*About this exercise:*
Copy the listing exactly, leaving out every picture.

==== Input data

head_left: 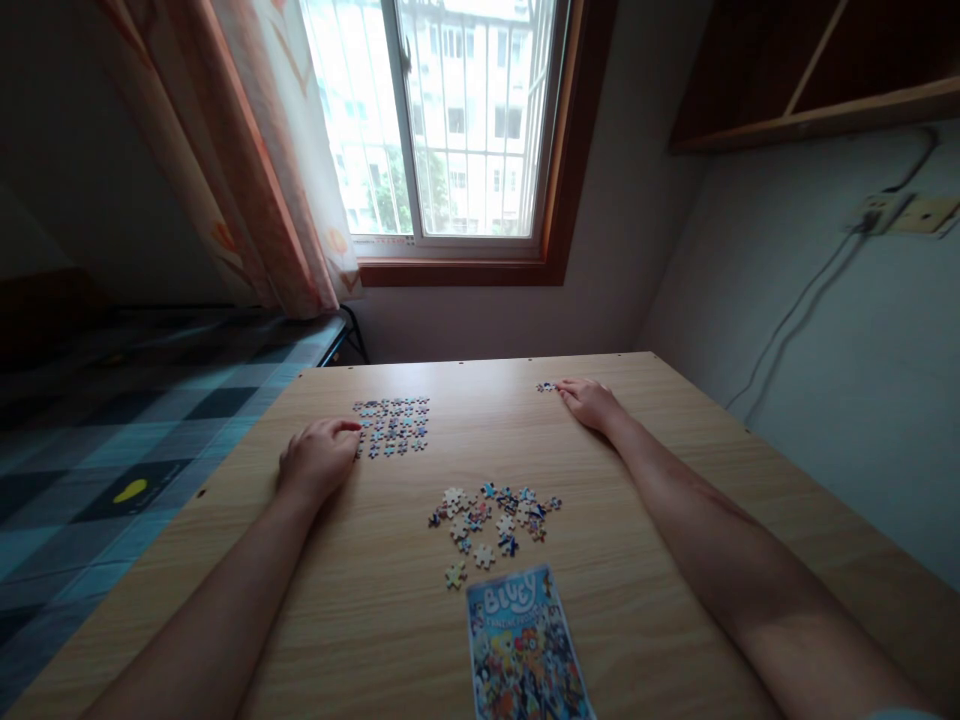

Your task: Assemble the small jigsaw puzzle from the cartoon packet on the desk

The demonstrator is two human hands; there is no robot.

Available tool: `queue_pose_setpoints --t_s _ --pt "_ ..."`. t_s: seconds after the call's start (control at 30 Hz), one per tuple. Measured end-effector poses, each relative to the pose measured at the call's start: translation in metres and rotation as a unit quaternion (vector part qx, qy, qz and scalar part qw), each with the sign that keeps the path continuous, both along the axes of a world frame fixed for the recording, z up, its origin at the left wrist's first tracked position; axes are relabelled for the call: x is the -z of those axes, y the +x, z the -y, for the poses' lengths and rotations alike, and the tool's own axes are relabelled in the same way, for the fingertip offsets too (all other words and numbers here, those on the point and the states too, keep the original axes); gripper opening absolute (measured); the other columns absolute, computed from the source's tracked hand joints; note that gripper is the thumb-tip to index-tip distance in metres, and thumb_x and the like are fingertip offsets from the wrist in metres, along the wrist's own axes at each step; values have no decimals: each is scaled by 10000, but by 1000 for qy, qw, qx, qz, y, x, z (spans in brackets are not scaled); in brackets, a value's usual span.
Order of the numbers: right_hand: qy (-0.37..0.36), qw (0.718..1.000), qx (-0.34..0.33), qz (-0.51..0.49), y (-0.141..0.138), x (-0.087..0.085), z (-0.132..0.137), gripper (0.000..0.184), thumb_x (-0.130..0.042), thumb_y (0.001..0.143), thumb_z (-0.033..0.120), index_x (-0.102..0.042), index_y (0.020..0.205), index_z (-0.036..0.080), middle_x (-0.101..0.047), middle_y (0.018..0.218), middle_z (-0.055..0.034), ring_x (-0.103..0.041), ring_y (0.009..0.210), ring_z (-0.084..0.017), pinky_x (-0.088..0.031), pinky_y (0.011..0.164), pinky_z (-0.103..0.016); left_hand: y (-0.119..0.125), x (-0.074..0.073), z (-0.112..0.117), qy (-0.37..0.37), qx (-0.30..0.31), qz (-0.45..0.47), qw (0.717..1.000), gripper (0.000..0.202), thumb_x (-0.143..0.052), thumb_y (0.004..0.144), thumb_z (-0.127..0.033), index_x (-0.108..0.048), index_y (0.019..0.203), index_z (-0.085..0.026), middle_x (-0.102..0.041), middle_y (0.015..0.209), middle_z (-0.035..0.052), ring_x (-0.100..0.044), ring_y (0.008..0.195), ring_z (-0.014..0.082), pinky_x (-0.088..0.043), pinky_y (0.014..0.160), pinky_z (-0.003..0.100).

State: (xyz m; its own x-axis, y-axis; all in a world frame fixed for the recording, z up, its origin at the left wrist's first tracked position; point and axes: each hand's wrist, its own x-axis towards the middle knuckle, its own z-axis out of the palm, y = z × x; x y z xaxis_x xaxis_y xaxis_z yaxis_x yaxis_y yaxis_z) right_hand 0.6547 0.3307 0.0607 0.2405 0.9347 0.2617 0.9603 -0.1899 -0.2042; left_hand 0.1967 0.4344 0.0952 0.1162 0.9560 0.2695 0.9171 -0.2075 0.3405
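My left hand rests on the wooden table with its fingers curled, its fingertips touching the left edge of a spread of puzzle pieces laid in rows. My right hand lies far out at the table's back right, fingers pressed together on a small puzzle piece. A loose heap of puzzle pieces lies in the middle of the table between my forearms. A colourful picture card marked "Bluey" lies at the near edge.
A window with a curtain is behind the table. A bed with a checked cover stands to the left. The right wall carries a socket with a cable and a wooden shelf.
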Motion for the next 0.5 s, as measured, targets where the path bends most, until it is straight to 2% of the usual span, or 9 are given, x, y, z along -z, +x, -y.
queue_pose_setpoints --t_s 0.27,0.4,0.5 --pt "31 999 -11 -14 -1 0 0 381 -434 1001 322 -640 1313 246 -609 1373 -17 -544 1289 -162 -399 1103 -282 0 0 1 -2 3 -2 1000 352 -467 847 -400 -736 1017 -250 -676 1210 76 -578 1143 334 -445 998 446" --pt "36 999 -14 -18 -3 -2 2 361 -455 988 306 -671 1270 241 -630 1346 -21 -561 1270 -176 -420 1085 -293 0 0 1 -4 2 0 1000 351 -472 843 -397 -740 1016 -250 -679 1205 77 -581 1140 335 -443 1002 447" --pt "48 999 -16 -19 -10 -12 4 371 -447 986 298 -676 1266 216 -640 1330 -49 -574 1247 -195 -425 1074 -306 0 0 1 0 5 3 1000 352 -472 845 -399 -741 1015 -247 -681 1200 80 -582 1134 334 -446 996 441"
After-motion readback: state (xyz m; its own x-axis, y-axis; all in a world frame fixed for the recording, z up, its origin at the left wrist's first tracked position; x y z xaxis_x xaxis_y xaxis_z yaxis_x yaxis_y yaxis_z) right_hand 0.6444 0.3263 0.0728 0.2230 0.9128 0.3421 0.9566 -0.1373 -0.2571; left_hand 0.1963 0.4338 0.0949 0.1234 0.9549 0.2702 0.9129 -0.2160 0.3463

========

*Solved problem:*
head_left: 

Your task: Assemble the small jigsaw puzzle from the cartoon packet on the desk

The demonstrator is two human hands; there is no robot.

Available tool: `queue_pose_setpoints --t_s _ --pt "_ ..."`. t_s: seconds after the call's start (control at 30 Hz), one per tuple. Measured end-effector poses, each relative to the pose measured at the call's start: translation in metres and rotation as a unit quaternion (vector part qx, qy, qz and scalar part qw), each with the sign that keeps the path continuous, both along the axes of a world frame fixed for the recording, z up, its origin at the left wrist's first tracked position; axes are relabelled for the call: x is the -z of those axes, y the +x, z the -y, for the poses' lengths and rotations alike, and the tool's own axes are relabelled in the same way, for the fingertip offsets too (all other words and numbers here, those on the point and the states too, keep the original axes); gripper opening absolute (measured); the other columns absolute, computed from the source's tracked hand joints; note that gripper is the thumb-tip to index-tip distance in metres, and thumb_x and the like are fingertip offsets from the wrist in metres, along the wrist's own axes at each step; values have no decimals: each is scaled by 10000, but by 1000 for qy, qw, qx, qz, y, x, z (spans in brackets are not scaled); in brackets, a value's usual span.
Order of the numbers: right_hand: qy (-0.37..0.36), qw (0.718..1.000), qx (-0.34..0.33), qz (-0.51..0.49), y (-0.141..0.138), x (-0.087..0.085), z (-0.132..0.137), gripper (0.000..0.184), thumb_x (-0.130..0.042), thumb_y (0.001..0.143), thumb_z (-0.033..0.120), index_x (-0.102..0.042), index_y (0.020..0.205), index_z (-0.036..0.080), middle_x (-0.101..0.047), middle_y (0.018..0.218), middle_z (-0.055..0.034), ring_x (-0.103..0.041), ring_y (0.009..0.210), ring_z (-0.084..0.017), pinky_x (-0.088..0.031), pinky_y (0.011..0.164), pinky_z (-0.103..0.016); left_hand: y (-0.119..0.125), x (-0.074..0.073), z (-0.112..0.117), qy (-0.37..0.37), qx (-0.30..0.31), qz (-0.45..0.47), qw (0.717..1.000), gripper (0.000..0.202), thumb_x (-0.143..0.052), thumb_y (0.004..0.144), thumb_z (-0.127..0.033), index_x (-0.108..0.048), index_y (0.019..0.203), index_z (-0.085..0.026), middle_x (-0.102..0.041), middle_y (0.015..0.209), middle_z (-0.035..0.052), ring_x (-0.100..0.044), ring_y (0.008..0.195), ring_z (-0.014..0.082), pinky_x (-0.088..0.043), pinky_y (0.014..0.160), pinky_z (-0.003..0.100).

State: (xyz m; its own x-axis, y-axis; all in a world frame fixed for the recording, z up, its origin at the left wrist's first tracked position; point and axes: each hand's wrist, its own x-axis towards the middle knuckle, its own z-axis out of the palm, y = z × x; x y z xaxis_x xaxis_y xaxis_z yaxis_x yaxis_y yaxis_z) right_hand 0.6547 0.3307 0.0607 0.2405 0.9347 0.2617 0.9603 -0.1899 -0.2042; left_hand 0.1967 0.4344 0.0952 0.1162 0.9560 0.2695 0.9171 -0.2075 0.3405
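My left hand rests on the wooden table with its fingers curled, its fingertips touching the left edge of a spread of puzzle pieces laid in rows. My right hand lies far out at the table's back right, fingers pressed together on a small puzzle piece. A loose heap of puzzle pieces lies in the middle of the table between my forearms. A colourful picture card marked "Bluey" lies at the near edge.
A window with a curtain is behind the table. A bed with a checked cover stands to the left. The right wall carries a socket with a cable and a wooden shelf.
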Motion for the next 0.5 s, as measured, targets where the path bends most, until it is straight to 2% of the usual span, or 9 are given, x, y, z along -z, +x, -y.
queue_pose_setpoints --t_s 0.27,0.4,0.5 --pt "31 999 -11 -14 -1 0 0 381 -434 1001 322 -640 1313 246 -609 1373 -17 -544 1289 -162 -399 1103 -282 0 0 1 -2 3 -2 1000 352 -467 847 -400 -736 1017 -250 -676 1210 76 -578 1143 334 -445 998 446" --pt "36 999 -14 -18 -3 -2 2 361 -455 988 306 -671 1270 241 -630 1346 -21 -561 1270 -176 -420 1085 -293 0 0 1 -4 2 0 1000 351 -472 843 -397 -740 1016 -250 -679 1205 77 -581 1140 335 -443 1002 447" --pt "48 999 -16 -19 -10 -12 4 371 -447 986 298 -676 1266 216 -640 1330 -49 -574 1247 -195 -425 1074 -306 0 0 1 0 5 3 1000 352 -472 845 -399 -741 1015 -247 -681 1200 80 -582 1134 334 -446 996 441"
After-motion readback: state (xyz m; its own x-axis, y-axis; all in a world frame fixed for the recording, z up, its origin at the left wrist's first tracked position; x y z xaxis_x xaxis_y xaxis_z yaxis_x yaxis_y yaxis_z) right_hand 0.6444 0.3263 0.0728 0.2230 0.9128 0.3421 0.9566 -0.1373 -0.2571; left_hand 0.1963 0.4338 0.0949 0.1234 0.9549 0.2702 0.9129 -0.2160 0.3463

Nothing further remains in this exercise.